1 2 Previous Next 22 Replies Latest reply on Feb 5, 2017 9:35 PM by BrendanP

    Matching ( in a string

    user8492264

      Hi,

       

      Let's suppose I have a string

       

      str := ' ((Hello ( Hi Hi hi ( A B C ( D)) (EF)

      why Whwy whyhhh )

      )

      )'

       

      Now I need to find the matching bracket position for the 3rd bracket. Is their a way we can do the same using SQL.

       

      in PL SQL I can do the same using +1,-1 logic, say start from the position of 3rd bracket, keep adding 1 for ( and - 1 for ) and wait till 0. But is there any other better way. maybe regex or something.

       

      Thanks

        • 1. Re: Matching ( in a string
          Stew Ashton
          with data as ( select 
          ' ((Hello ( Hi Hi hi ( A B C ( D)) (EF)
          why Whwy whyhhh )
          )
          )'
          str from dual
          )
          select instr(str,'(',1,3) paren_3_start,
          instr(str,')',-1,3) paren_3_end
          from data;
          
          • 2. Re: Matching ( in a string
            Hans Steijntjes

            This solution assumes that the Nth opening bracket from the left corresponds to het Nth bracket as closing bracket from the right.

            Take for example the string 'b0(b1(b2(b3(x))(xy)))' and you see that this assumption does not hold.

            • 3. Re: Matching ( in a string
              James Su

              var str varchar2(100);

              begin

                   :str := ' ((Hello ( Hi Hi hi ( A B C ( D)) (EF)

              why Whwy whyhhh )

              )

              )';

              end;

              /

               

               

              var n number;

              exec :n:=3;

               

               

              with t(n,b,pos) as (

              select 0,cast('' as varchar2(20)),0 from dual

              union all

              select n+1

                    ,decode(substr(:str,n+1,1),')',substr(b,1,length(b)-1),'(',b||'(',b)

                    ,case when substr(:str,n+1,1)=')' and length(b)=:n then n+1 else 0 end

                from t

              where pos=0 and n<length(:str)

              )

              select pos from t

              where pos>0;

              • 4. Re: Matching ( in a string
                Stew Ashton

                Hans Steijntjes wrote:

                 

                This solution assumes that the Nth opening bracket from the left corresponds to het Nth bracket as closing bracket from the right.

                Take for example the string 'b0(b1(b2(b3(x))(xy)))' and you see that this assumption does not hold.
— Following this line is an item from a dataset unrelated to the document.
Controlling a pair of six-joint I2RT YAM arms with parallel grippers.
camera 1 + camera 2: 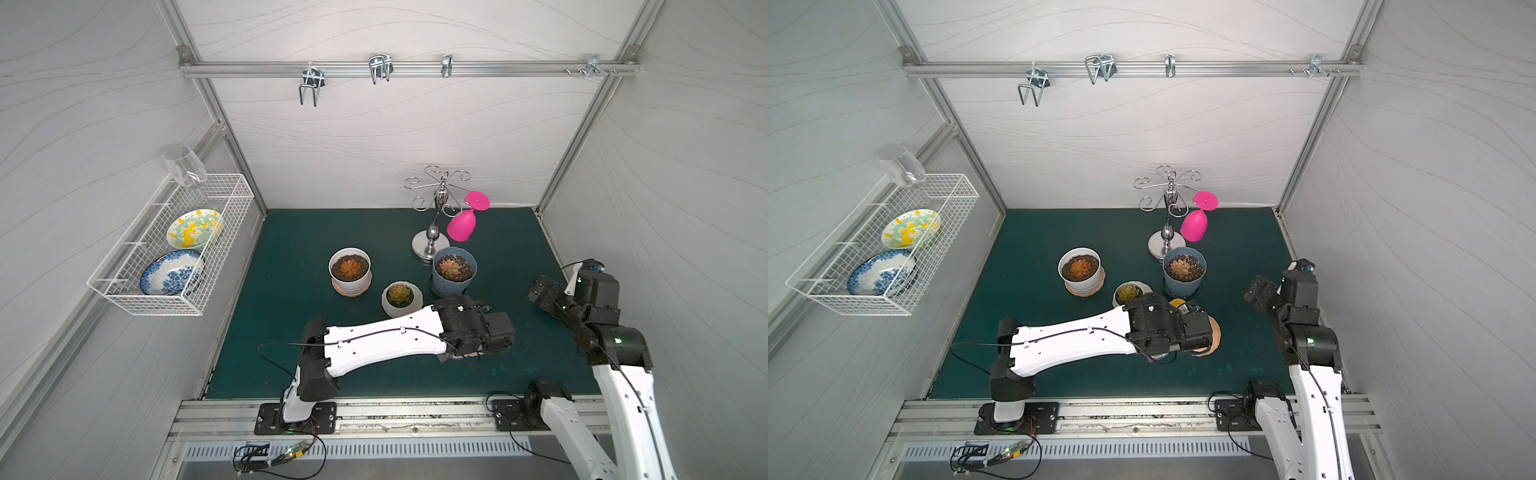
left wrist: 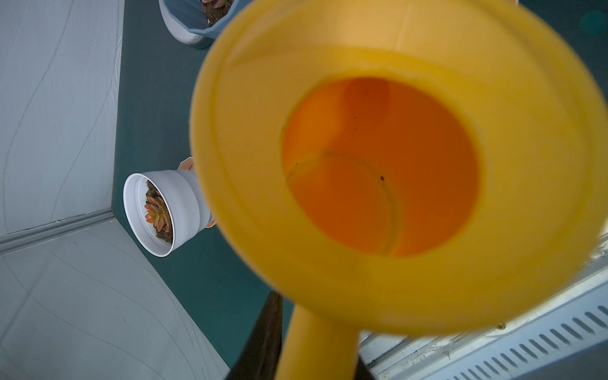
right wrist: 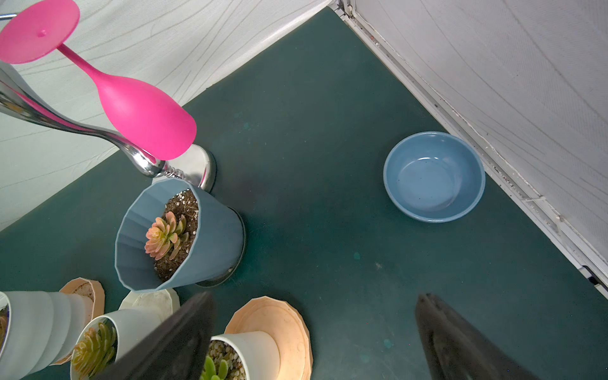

                You are correct, I did assume that and probably should not have.

                 

                With your string I tried this:

                 

                with data as (
                  select 'b0(b1(b2(b3(x))(xy)))' as str
                  from dual
                )
                , paren_locs as (
                  select level as num_parens,
                  regexp_instr(str,'[()]',1,level) as paren_loc
                  from data
                  connect by regexp_instr(str,'[()]',1,level) > 0
                )
                , paren_counts as (
                  select num_parens, paren_loc,
                    substr(str, paren_loc, 1) as paren,
                    case substr(str, paren_loc, 1)
                      when '(' then 0 else 1
                    end
                    +
                    sum(
                      case substr(str, paren_loc, 1)
                        when '(' then 1 else -1
                      end
                    ) over(order by num_parens) as paren_count
                  from data, paren_locs
                )
                select min(paren_loc) paren_start,
                  max(paren_loc) paren_end
                from (
                  select paren_loc, paren_count,
                  row_number() over(partition by paren_count, paren order by num_parens) rn
                  from paren_counts a
                )
                where (paren_count, rn) = ((3 ,1));
                

                 

                PAREN_STARTPAREN_END
                915
                • 5. Re: Matching ( in a string
                  mathguy

                  For a proper solution, we need to understand how to treat "exceptions". Each of the following situations (and perhaps more, I am not sure if I thought of all the possible ones) you need to either state "this is not possible in my data" or say what the output should be. Do you, perhaps, need a "notes" column in the output, for notations such as "unbalanced parentheses" or "input does not have at least three ( characters"?

                   

                  - There are no parentheses in the input, or there are at most two opening parentheses ( in the input

                  - There are at least three opening parentheses, but the third ( does not have a matching )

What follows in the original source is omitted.